**Assignment**
Filter the listing and keep only the lines with the word "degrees".

**Material provided**
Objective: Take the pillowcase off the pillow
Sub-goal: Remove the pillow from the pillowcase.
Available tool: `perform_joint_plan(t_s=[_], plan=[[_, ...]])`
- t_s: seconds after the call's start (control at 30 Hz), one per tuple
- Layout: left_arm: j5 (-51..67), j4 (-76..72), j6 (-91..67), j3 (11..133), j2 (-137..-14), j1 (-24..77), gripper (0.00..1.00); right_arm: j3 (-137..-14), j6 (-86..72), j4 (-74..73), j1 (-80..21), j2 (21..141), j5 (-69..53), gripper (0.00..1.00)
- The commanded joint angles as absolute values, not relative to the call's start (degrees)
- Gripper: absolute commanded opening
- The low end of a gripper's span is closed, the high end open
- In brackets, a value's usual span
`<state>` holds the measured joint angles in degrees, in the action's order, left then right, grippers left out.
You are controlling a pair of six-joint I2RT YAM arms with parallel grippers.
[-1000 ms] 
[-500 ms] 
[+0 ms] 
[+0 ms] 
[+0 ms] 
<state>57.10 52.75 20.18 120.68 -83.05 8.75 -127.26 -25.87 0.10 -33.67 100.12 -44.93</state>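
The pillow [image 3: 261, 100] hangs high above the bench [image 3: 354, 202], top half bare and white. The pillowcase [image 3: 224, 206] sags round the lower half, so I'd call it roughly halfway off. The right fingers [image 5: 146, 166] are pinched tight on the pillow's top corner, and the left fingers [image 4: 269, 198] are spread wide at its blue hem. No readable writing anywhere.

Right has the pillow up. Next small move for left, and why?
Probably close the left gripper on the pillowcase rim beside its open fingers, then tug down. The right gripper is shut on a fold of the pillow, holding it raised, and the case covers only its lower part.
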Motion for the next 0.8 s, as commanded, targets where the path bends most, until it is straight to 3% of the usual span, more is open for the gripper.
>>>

**Task answer**
- The commanded joint angles as absolute values, not relative to the call's start (degrees)
`<state>` holds the measured joint angles in degrees, in the action's order, left then right, grippers left out.

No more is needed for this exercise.